Just as we catch sight of the New York City skyline in the distance, another tanker truck drives by this time carrying human sewage. Baptista reminds me that almost none of the commercial and industrial operations taking place here service her community.
The Trump administration is on course to make conditions here a great deal more difficult, including with its effort to decimate NEPA.
Trump Takes a Hatchet to the National Environmental Policy Act
NEPA was overwhelmingly passed by Congress in 1969 and signed by President Richard Nixon into law in 1970. The law requires the federal government to assess the impacts of proposed major actions on “the human environment” by requiring agencies to “look before they leap” and consider how permits and other actions — on everything from oil pipelines, export terminals, and power plants to bridges, tunnels, and wind farms — will impact the public and the environment; consider measures to mitigate or avoid potential harm (including not doing the project); and engage the public, including allowing citizens to bring legal action against the federal government if they believe it has failed to comply with these rules.
It is largely unique among federal law in that it explicitly requires agencies to consider the “cumulative impacts” of existing pollution sources and other harms on people and the environment, rather than consider projects or pollutants one-by-one.
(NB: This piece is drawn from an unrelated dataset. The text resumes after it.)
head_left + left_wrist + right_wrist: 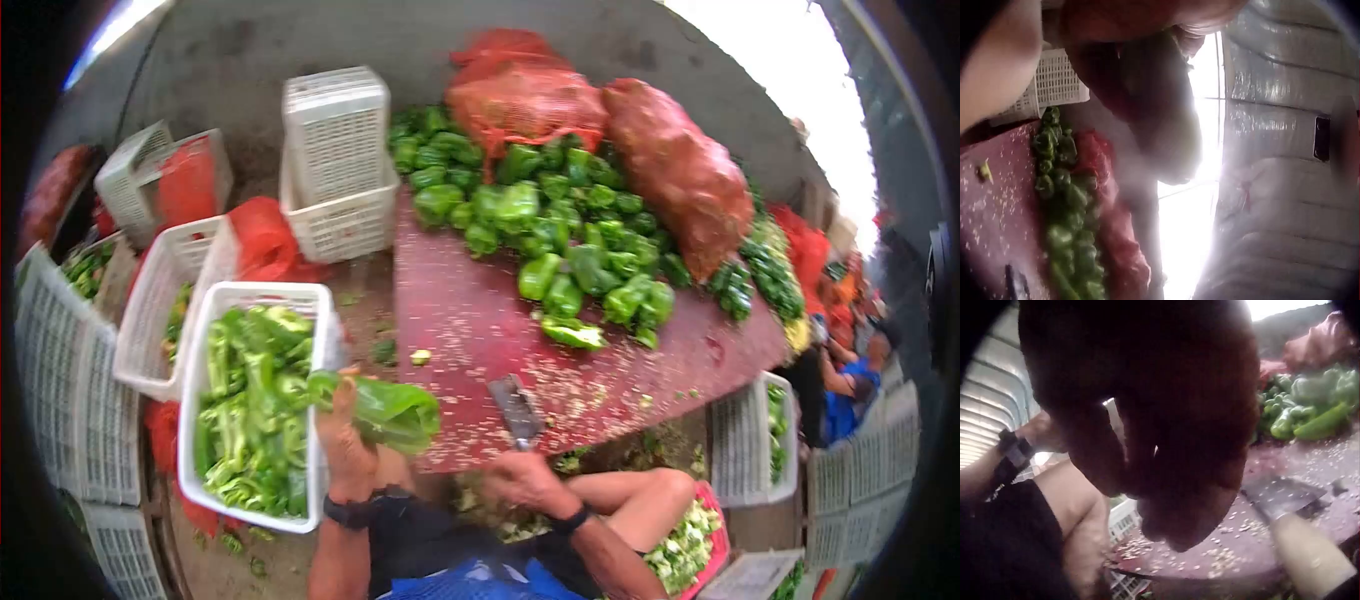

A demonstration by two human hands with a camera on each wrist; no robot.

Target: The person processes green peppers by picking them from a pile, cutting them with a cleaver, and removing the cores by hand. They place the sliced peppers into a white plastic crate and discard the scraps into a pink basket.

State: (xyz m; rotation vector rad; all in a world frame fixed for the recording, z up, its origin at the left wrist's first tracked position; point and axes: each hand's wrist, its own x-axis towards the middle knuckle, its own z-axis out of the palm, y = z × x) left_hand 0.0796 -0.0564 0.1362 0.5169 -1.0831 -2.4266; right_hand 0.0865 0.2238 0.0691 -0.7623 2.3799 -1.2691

This is a particularly vital consideration for places already overburdened with pollution and industrial operations and when taking account of the added impact of additional emission on the worsening climate crisis.
“NEPA is hugely important,” Wendy Park, senior attorney at the Center for Biological Diversity, which is currently arguing a NEPA case before the U.S. Supreme Court, tells me.
“NEPA is there for a purpose,” says John Reichman, a well-known New York attorney. Reichman represents more than 60 public health, labor, transportation, and environmental organizations in New York and New Jersey in a NEPA case involving Ironbound. “When you have a project which has substantial environmental impacts, you need to review what those impacts are and provide for mitigation measures. And if you don’t do that, then you’re basically undercutting a bedrock environmental law that the country has had since the Nixon Administration.”
During the 2024 campaign, Donald Trump reportedly privately promised to do the fossil fuel industry’s bidding in exchange for big political donations — suggesting he would upend historic progress made on the green energy transition, climate, and the environment under President Joe Biden.
In his short time as president, Trump has kept his word and then some, implementing a radical deregulatory agenda that goes well-beyond his first term in office and is part of a broader effort to dismantle our fundamental democratic institutions and the rule of law. Trump is eliminating environmental and climate protections and has provided for the unfettered and virtually unlimited expansion of fossil fuels, freed as much as possible from public oversight or enforcement. There’s little reason to believe this will benefit U.S. consumers, including because the president has significantly increased the industry’s ability to export its products overseas, which could lead to higher domestic prices for gasoline and home heating fuel. Dismantling NEPA is a fundamental component of this fossil fuel industry wish list, part of an effort it euphemistically refers to as “permitting reform” to not only greenlight all of its own projects, but also eliminate the competition. Eager to oblige, Trump has (temporarily, for now) suspended permits for all renewable energy projects, including wind and solar, on federal lands and waters.
On his first day in office, Trump signed the Unleashing American Energy Executive Order. Under the heading, “Unleashing Energy Dominance through Efficient Permitting,” the order directs the White House Council on Environmental Quality (CEQ) to propose rescinding all of its NEPA regulations. On February 19, the CEQ acted on the order, taking the unprecedented step of eliminating all of its rules that implement NEPA, thereby taking the legs out from under the law.
“It’s the shoot first, ask questions later form of rulemaking,” Kristen Boyles, a managing attorney at Earthjustice in Seattle, Washington, tells me. Earthjustice regularly represents community groups engaging in the NEPA process, including before the U.S. Supreme Court. CEQ short-circuited standard rule-making, she explains, by announcing the change and asking the public to submit comments “on the decision they’ve already made and finalized, which is as silly as it sounds,” Boyles says, stressing: “there’s no reason you have to immediately repeal regulations that have been in place for 50 years.”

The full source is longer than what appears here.